Quando um compositor cristão faz uma música, ele atravessa o mesmo
processo que um compositor de qualquer outra crença ou descrença: escolher a
letra, a rima, a palavra certa; selecionar o som, a altura, o acorde.
O que distingue a composição de um músico para outro não é o processo,
mas o paradigma. Explico. Se o processo é semelhante, o paradigma de composição
é diferente porque os compositores têm pelo menos dois modos de perceber o ato
de compor: ou o músico se alinha às premissas musicais e poéticas mais
convencionais ou ele busca os ingredientes musicais e poéticos mais inovadores.
É com essa segunda percepção que o compositor, cantor e maestro Daniel Salles
vê a prática musical.
No CD Renascido, ele apresenta uma paleta variada de estilos e formas
musicais que contêm o germe da invenção. Paradoxalmente, o que Renascido
tem de inovação poética e musical, tem também de preservação da doutrina
tradicional.
Enquanto a doutrina é inflexível, pois se trata de declarar princípios
teológicos que raramente são alterados, a forma de cantar a doutrina não é imutável,
pois se trata de usar códigos musicais que constantemente são modificados. O
material de que é feito a doutrina tem um núcleo mais rígido, sólido. O
material de que consiste a música é mais fluido, dinâmico. Renascido é um
trabalho de solidez doutrinária na voz da fluidez musical.
Os exemplos musicais povoam o cd inteiro. Na canção “Quando o vento do
espírito soprar” (ouça aqui), a transição de acordes alterados (cheios de sextas, sétimas e
nonas), associados à tradição da MPB mais sofisticada, vai embelezando a canção
que faz uma inquietante pergunta aos cristãos que não veem sua igreja crescer
solidamente na obediência e na missão: “Por que será, por que razão, temos tudo
nas mãos, mas não há fogo no altar?”
O compositor não se refere a milagres, curandeirismos ou manifestações
extáticas como suposta prova do fogo da presença do Espírito Santo. Ele
constata a falta de comunhão, de devoção e de amor mútuo entre os próprios
cristãos, o que afastaria um maior poder de atuação celeste na vida da igreja.
Mas a música não estaciona na constatação de paralisia e mornidão da igreja e
recorre a citações de trechos bíblicos (Joel 2:13; Atos 2:17: nos últimos dias,
vossos filhos profetizarão...):
“Quando a comunhão for a arma principal
E a rotina dos nossos dias sair do seu normal
Descerá sobre nós o fogo do Espírito
Viveremos o evangelho
E Jesus Cristo vai voltar”
No trecho acima, o arranjo musical apresenta acordes mais simples e
timbres mais pesados (guitarras), enquanto a voz do cantor está mais firme e
forte, o que revela a intenção de introduzir os (auto)questionamentos de
maneira musicalmente reflexiva e chegar ao posicionamento final de esperança de
maneira mais afirmativa.
Outras duas canções reforçam a combinação de manutenção da doutrina
tradicional com exploração musical criativa: “Imutável” e “Sábado”. Na
primeira, uma melodia cheia de curvas:
“Deus não muda, e a Palavra não se anula
Não é inflexível, [...] sempre permite mudar e mudar em função de uma
escolha
[...] Por ser imutável, Deus continua me mudando”
Já a canção “Sábado” dá a esse ponto doutrinário um tratamento mais
ameno.

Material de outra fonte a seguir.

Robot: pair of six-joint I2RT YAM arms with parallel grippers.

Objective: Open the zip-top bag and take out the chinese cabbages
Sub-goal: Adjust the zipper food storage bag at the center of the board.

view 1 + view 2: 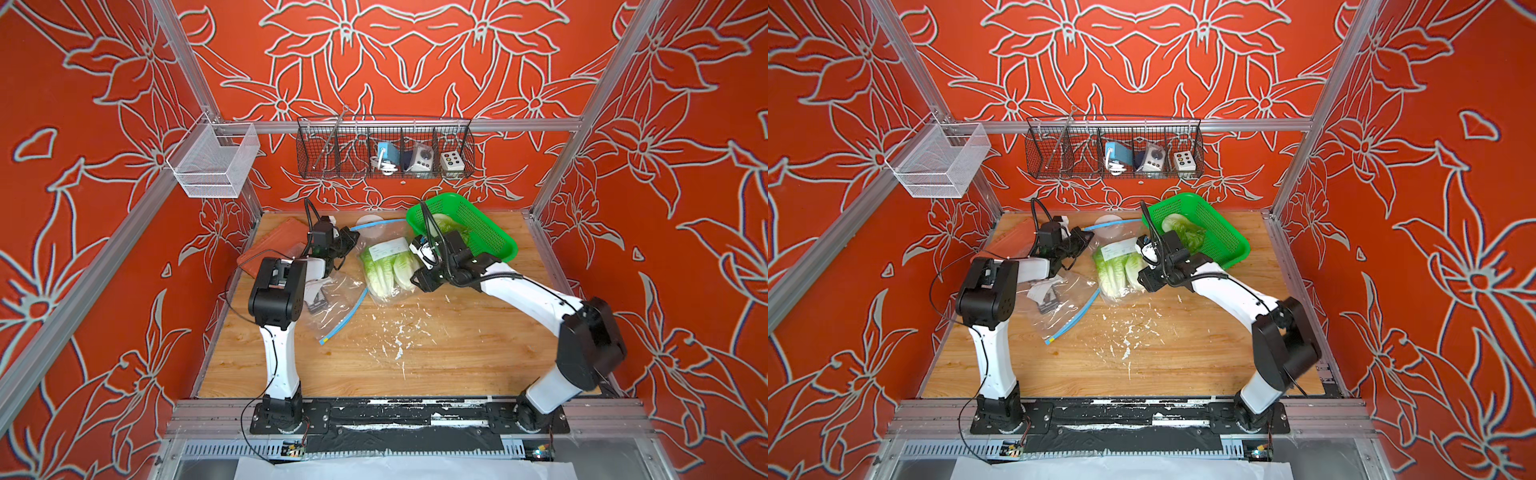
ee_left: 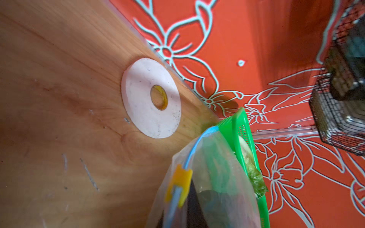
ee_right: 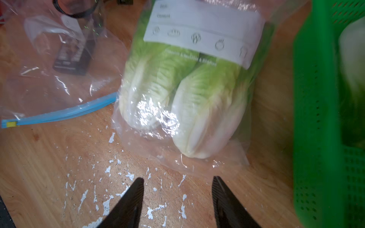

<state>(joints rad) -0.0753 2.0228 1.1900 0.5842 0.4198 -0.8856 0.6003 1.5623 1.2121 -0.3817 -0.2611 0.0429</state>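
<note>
While clamping the mouth of the zip-top bag (image 1: 388,247) beside its yellow slider (image 2: 178,185) with the left gripper (image 1: 350,240), holds the right gripper (image 3: 177,180) empty, jaws apart, over the table (image 1: 415,365) just short of the bag's bottom. Shows two chinese cabbages (image 3: 207,110) side by side inside the bag, a third head (image 1: 448,224) in the green basket (image 1: 494,239).

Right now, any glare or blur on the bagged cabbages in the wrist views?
Right wrist view: bright glare on the zip-top bag over the chinese cabbages, green basket smeared by blur; left wrist view: yellow slider soft up close, tape roll sharper; both top views: even light, sharp.
</note>
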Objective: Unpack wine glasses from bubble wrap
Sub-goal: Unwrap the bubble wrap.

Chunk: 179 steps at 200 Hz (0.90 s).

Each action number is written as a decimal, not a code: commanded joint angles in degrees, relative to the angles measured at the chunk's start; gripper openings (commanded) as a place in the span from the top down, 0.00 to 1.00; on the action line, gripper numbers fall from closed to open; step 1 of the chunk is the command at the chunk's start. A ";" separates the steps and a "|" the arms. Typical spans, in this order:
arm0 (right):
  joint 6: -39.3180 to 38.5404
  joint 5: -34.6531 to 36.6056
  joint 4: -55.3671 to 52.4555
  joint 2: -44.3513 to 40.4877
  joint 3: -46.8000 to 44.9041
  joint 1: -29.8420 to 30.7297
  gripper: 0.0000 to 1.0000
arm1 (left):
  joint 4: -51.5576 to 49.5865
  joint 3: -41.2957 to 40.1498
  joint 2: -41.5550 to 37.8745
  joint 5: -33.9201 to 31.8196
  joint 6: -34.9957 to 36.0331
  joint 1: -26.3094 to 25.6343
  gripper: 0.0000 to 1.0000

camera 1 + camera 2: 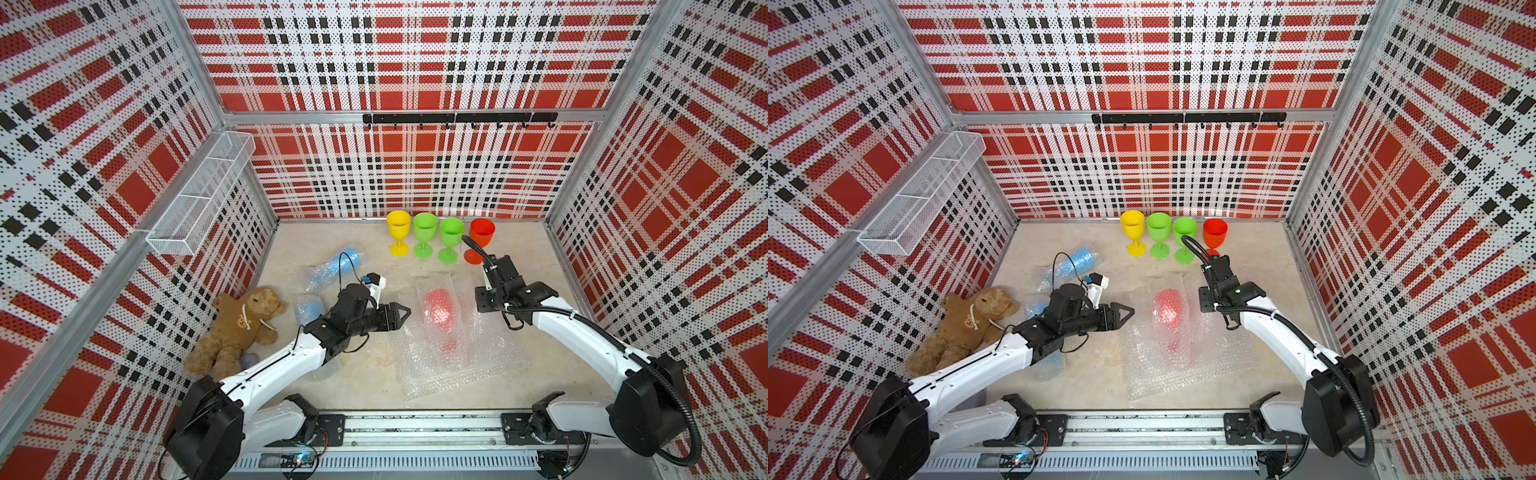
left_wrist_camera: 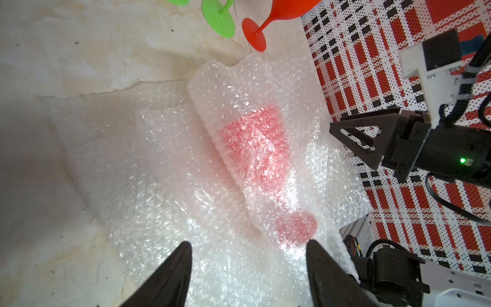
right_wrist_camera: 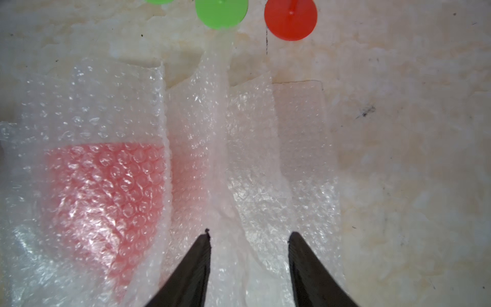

Em geral, somente as canções infantis adventistas têm tonalidades de
leveza quando abordam o sábado. O que Daniel Salles faz é colorir o sábado de
um modo menos rígido ou severo como às vezes esse dia é interpretado mesmo por pessoas
que observam o sábado como o dia de descanso semanal.
“O sábado é o dia do sim, e não do não
Sábado faz parte da minha existência
Símbolo da alegria e da salvação”
A letra mostra tanto a alegria de guardar o sábado quanto o contraste
entre o sábado e os outros dias. A interpretação vocal de Daniel Salles e
Dirley Menegusso estampa felicidade. E toda essa demonstração de alegria e
leveza encontra correspondência na escolha do estilo musical: o samba.
Evidentemente, é uma escolha musical pouco ortodoxa. Mas o arranjo musical
não soa agressivo nem borra a mensagem doutrinária. A percussão é suave, sem
batida forte de bumbo ou surdo, e a melodia em nada lembra rodas de samba ou
desfiles de carnaval. O estilo musical pouco usual para falar do sábado
funciona como indício de alegria e leveza e símbolo de musicalidade brasileira.
Seria como se o disco perguntasse: Por que é aceitável falar da volta
de Cristo com marchas militares norte-americanas e não se poderia falar de
sábado com a música de caráter mais brasileiro?